According to Kumar, Headley’s recent confession that Ishrat was a Lashkar member, was admissible in court. “The evidence given by Headley is not hearsay. It is a very strong evidence, as Headley heard the name of Ishrat from Lashkar military chief, Muzammil Bhatt, who is a named accused. Bhatt has been named as an accused in an FIR filed by Ahmedabad Crime Branch vide FIR No 8/2004,” he said.
The special CBI court too, while granting bail to Gujarat police officers P.P. Pandey and D.G. Vanzara, in February 2015, has questioned the agency’s investigation and stated that the agency had failed to come up with a motive in the whole Ishrat Jahan encounter case.
A board of experts comprising the former head of department of forensic medicine and toxicology (AIIMS) Dr T.D. Dogra and Central Forensic Science Laboratory (CFSL) director Rajinder Singh, who visited the crime scene, stated in their report that there was no case of fake encounter. “However, the head of the SIT (Special Investigation Team), which was monitoring the Ishrat Jahan case was forced to junk the findings of Dogra and Rajinder Singh, because a certain section of Congress leaders were aware of a particular vulnerability of the SIT head and they used that vulnerability to pressurise him to follow their orders,” Kumar claimed.
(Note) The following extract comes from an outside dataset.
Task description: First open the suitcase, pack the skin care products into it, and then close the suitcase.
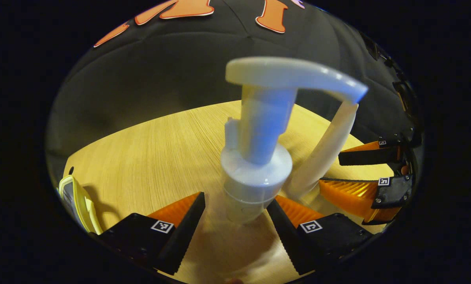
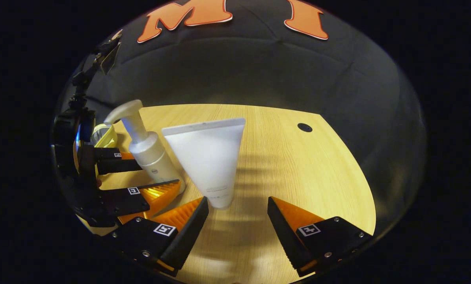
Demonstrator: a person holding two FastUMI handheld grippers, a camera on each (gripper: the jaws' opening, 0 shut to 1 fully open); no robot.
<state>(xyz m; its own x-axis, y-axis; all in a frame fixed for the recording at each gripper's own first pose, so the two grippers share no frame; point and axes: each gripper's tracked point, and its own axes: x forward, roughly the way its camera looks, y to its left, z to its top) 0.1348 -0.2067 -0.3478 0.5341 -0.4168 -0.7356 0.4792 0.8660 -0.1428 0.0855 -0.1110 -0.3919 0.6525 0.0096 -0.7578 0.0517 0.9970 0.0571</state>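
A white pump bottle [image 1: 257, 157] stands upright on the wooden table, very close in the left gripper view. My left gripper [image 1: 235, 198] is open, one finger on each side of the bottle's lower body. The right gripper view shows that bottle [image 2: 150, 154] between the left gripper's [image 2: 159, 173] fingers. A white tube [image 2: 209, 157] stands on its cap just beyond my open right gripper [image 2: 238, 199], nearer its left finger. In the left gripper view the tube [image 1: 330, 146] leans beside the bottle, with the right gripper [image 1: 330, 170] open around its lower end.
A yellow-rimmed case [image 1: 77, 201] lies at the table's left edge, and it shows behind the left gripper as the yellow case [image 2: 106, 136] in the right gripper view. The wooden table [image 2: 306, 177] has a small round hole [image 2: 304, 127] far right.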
Kumar claimed that during the period in which the CBI has claimed that he was conspiring to stage the fake encounter, he was in the United States, from 13 May 2004 to 2 June 2004 on an official assignment.
In May 2014, Kumar wrote a detailed letter to the Union government naming the officers and the modus operandi used by them to make a mockery of the internal security of the country to please their political masters. “This is a case of treason and certain people of the previous government carried out my political encounter,” he said.
Kumar regretted that almost all the officers who compromised on national security to seek favours of different kinds from the political leadership of that time, were never held accountable.